*Problem details*
While reading the listing below, count how many lines hold the word "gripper", and answer with the number only.

*Exercise inputs*
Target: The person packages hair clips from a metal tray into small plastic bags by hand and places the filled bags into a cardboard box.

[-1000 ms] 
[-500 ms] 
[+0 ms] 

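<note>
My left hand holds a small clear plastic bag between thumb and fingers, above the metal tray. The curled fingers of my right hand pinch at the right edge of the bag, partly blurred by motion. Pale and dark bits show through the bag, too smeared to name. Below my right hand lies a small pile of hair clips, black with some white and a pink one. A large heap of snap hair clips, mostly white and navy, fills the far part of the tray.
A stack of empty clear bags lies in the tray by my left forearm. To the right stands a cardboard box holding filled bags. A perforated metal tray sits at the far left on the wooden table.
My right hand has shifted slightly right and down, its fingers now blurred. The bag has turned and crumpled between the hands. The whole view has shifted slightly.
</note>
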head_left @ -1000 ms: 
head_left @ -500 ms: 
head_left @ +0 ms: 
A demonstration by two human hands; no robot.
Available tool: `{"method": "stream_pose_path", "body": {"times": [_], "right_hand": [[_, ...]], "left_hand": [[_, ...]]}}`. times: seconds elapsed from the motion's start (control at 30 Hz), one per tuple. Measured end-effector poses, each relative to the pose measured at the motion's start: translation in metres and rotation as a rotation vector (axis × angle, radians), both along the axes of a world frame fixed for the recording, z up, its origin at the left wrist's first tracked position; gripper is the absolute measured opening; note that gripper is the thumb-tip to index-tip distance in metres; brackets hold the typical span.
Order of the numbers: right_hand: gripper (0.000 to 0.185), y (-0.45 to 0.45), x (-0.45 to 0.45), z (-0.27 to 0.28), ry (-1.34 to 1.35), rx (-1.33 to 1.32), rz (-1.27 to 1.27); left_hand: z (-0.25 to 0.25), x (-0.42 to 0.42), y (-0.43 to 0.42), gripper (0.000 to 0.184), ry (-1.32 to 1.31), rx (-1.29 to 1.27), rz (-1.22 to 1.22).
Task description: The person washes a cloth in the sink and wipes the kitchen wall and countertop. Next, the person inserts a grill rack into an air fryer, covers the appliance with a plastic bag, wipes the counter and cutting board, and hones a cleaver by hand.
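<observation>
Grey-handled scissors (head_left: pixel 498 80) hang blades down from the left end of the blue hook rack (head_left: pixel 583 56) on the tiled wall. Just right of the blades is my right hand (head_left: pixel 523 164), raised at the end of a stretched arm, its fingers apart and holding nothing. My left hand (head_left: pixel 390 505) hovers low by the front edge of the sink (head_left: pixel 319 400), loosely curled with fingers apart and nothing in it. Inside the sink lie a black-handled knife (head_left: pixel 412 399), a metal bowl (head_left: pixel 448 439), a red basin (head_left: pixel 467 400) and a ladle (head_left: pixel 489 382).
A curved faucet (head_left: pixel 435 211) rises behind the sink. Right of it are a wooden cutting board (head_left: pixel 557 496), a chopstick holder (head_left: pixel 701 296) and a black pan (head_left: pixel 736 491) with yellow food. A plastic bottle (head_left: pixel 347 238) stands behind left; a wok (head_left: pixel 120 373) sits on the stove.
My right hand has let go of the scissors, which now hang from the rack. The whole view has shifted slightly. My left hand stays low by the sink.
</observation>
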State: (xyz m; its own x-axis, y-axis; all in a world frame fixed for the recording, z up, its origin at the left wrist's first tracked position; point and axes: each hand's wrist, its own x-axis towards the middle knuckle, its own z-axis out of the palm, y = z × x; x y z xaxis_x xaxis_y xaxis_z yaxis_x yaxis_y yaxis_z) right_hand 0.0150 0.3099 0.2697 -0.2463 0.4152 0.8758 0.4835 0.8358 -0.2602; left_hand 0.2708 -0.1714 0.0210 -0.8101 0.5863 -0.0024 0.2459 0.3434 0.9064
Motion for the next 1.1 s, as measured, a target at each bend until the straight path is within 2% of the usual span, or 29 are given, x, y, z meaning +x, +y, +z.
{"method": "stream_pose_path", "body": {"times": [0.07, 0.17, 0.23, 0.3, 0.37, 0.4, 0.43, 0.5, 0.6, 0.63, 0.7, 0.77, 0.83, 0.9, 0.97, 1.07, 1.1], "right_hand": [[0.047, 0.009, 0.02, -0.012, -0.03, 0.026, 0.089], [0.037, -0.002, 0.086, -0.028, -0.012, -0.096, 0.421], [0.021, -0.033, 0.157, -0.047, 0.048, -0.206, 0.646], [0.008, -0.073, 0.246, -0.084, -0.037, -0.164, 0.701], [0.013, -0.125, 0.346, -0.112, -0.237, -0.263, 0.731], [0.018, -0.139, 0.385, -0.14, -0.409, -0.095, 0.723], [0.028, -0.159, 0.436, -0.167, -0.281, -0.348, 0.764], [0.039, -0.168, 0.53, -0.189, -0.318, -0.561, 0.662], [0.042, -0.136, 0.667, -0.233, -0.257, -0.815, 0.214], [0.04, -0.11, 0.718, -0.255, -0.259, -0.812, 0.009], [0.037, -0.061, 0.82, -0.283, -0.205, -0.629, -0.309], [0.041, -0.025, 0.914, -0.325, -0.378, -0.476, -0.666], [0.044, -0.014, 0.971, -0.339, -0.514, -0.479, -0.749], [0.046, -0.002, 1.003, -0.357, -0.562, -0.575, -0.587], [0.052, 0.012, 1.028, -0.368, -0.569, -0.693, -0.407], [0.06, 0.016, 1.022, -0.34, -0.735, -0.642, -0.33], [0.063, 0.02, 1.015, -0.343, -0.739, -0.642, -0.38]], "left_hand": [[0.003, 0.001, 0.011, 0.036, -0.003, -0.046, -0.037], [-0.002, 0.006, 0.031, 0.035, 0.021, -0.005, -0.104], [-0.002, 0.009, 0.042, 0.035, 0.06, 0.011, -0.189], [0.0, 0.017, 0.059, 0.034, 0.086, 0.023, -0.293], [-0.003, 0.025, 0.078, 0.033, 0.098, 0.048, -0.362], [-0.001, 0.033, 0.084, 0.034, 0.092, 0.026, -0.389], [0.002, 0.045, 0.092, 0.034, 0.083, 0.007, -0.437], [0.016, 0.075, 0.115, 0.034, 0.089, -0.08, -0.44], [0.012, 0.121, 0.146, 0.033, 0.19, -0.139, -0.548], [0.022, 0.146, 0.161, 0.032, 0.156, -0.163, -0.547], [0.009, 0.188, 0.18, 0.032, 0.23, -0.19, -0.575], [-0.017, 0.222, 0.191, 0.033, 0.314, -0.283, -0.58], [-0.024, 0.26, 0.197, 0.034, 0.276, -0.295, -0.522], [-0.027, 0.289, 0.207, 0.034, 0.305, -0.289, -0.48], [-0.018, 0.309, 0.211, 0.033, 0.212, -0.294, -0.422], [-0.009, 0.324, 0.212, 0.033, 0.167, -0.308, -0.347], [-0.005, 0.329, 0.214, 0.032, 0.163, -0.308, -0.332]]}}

*The answer*
2